------ Excerpted data ------
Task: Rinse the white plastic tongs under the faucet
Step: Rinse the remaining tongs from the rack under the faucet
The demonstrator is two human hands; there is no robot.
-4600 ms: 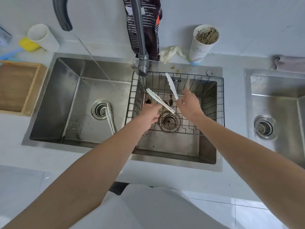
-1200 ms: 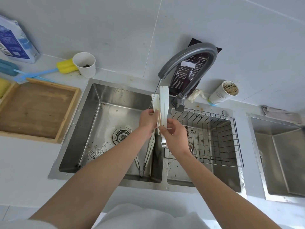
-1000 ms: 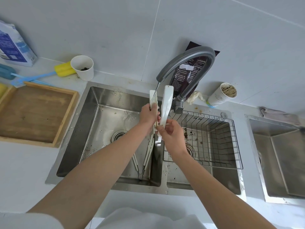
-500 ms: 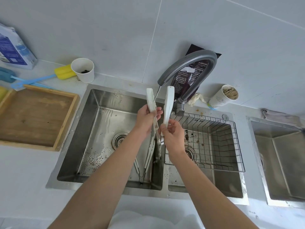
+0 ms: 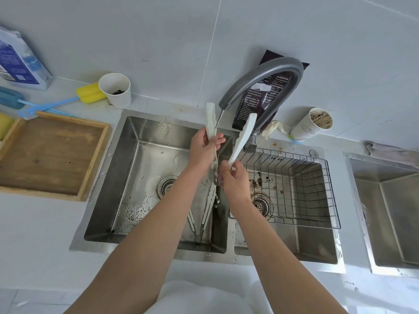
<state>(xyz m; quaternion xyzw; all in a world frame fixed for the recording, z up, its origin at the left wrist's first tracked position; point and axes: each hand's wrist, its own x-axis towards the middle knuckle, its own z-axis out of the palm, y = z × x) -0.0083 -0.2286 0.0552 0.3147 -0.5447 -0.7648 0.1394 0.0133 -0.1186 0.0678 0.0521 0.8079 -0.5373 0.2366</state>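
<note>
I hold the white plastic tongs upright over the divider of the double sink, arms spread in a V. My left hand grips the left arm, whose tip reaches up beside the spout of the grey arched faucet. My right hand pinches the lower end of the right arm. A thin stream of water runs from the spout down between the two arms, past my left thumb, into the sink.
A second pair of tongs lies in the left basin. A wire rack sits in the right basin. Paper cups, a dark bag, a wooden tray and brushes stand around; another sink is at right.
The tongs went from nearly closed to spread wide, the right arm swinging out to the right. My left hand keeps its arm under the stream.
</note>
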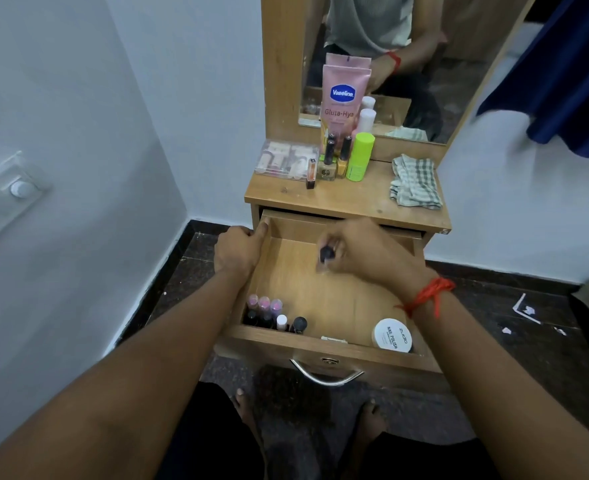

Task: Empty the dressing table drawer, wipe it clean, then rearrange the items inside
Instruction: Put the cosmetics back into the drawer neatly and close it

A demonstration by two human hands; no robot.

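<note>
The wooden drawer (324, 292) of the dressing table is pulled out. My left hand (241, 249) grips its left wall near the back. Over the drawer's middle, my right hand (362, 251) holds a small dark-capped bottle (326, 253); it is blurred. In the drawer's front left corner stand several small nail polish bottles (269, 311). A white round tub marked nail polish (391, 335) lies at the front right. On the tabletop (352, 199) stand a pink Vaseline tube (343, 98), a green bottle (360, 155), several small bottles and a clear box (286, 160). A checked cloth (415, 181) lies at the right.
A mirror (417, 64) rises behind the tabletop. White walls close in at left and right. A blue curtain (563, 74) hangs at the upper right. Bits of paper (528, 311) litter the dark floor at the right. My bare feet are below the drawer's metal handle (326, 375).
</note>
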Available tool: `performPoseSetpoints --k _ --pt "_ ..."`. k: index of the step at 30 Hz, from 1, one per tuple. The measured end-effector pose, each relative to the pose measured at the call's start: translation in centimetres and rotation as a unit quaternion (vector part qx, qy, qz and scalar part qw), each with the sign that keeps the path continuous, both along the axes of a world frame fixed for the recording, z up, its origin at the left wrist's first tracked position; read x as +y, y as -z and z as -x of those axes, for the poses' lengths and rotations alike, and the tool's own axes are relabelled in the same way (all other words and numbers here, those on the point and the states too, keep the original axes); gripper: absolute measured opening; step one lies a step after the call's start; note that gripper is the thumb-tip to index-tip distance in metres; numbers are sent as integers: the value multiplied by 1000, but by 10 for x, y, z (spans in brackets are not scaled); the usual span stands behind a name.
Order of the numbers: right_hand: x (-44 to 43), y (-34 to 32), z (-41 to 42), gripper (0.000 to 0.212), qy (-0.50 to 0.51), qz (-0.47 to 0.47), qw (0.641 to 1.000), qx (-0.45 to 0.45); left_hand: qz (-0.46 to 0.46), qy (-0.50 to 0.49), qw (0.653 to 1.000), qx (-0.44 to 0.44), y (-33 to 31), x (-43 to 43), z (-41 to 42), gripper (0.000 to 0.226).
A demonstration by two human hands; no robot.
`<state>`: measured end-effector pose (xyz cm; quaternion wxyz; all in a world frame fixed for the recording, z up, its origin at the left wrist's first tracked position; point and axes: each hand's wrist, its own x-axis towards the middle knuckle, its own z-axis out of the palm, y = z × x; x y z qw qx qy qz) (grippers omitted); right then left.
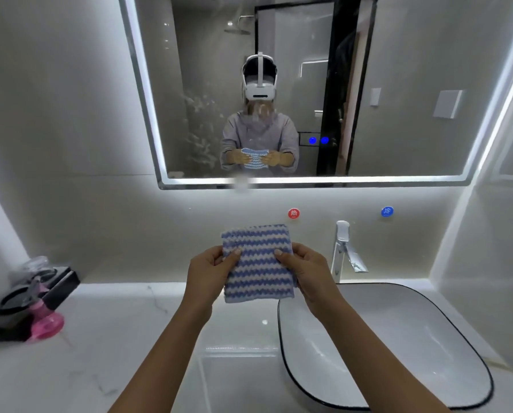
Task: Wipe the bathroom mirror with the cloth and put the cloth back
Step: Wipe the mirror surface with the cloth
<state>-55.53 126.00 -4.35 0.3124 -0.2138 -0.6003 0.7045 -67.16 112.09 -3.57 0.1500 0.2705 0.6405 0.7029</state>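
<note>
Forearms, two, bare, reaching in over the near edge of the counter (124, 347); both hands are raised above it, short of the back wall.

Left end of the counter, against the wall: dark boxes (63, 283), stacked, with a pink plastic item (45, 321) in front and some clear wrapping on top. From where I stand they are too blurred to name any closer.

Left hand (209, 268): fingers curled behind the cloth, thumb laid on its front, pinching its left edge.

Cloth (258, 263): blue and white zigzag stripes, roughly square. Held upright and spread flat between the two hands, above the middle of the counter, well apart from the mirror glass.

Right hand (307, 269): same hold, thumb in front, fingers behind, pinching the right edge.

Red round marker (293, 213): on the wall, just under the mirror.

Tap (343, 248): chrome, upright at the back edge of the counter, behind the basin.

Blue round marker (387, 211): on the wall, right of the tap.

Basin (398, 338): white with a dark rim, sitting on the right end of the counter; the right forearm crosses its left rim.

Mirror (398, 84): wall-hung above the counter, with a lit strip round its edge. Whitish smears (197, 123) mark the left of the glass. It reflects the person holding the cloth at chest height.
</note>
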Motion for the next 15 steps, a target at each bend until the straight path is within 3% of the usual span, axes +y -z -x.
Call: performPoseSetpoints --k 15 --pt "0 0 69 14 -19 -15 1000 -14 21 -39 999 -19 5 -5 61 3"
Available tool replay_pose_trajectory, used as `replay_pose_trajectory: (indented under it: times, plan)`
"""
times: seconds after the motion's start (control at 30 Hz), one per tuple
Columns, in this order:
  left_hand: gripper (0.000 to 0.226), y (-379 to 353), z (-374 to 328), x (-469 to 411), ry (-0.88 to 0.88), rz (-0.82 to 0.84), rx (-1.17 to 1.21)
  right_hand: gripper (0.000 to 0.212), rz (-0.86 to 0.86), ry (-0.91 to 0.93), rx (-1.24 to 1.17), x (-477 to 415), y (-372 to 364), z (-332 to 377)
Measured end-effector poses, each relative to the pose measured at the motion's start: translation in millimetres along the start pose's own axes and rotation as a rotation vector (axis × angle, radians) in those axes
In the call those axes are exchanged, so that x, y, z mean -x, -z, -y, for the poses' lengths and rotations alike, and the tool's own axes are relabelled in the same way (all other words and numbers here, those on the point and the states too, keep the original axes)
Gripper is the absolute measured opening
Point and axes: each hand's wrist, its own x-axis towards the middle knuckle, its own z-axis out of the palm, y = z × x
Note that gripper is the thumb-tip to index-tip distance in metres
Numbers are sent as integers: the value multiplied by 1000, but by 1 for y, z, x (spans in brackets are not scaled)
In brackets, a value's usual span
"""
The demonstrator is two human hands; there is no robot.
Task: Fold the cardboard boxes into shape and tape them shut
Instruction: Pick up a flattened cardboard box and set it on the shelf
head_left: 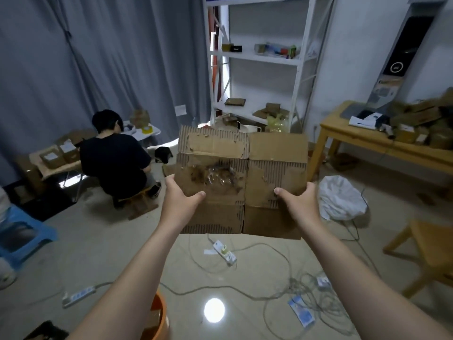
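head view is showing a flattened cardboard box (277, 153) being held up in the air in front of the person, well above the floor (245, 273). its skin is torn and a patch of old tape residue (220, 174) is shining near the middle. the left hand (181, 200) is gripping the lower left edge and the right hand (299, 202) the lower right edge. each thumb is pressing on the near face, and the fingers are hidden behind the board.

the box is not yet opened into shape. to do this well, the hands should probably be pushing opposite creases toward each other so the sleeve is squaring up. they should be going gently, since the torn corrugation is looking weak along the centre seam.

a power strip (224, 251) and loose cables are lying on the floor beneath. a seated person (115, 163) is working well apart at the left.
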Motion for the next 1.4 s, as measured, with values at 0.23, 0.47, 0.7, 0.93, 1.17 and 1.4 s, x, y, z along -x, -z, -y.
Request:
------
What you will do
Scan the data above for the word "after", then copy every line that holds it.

Task result
Available tool: `performPoseSetpoints --k _ --pt "_ ..."`. k: index of the step at 30 Hz, from 1, one per tuple. The measured end-effector pose, each relative to the pose measured at the call's start: translation in centimetres and rotation as a unit quaternion (vector part qx, qy, qz and scalar part qw), each with the sign that keeps the path continuous, both along the axes of a world frame fixed for the recording, z up, its origin at the left wrist's first tracked position; read x as +y, y as -z and z as -x of those axes, for the poses' lengths and rotations alike, and the tool's own axes are relabelled in the same way (all other words and numbers here, those on the point and the states too, keep the original axes); gripper: absolute measured opening; step one lies a step after the call's start; note that gripper is the thumb-tip to index-tip distance in metres; numbers are sent as integers: the value multiplied by 1000, but by 10 for x, y, z (spans in brackets are not scaled); the usual span stands behind a name.
times: seconds after the motion's start (control at 30 Hz), one per tuple

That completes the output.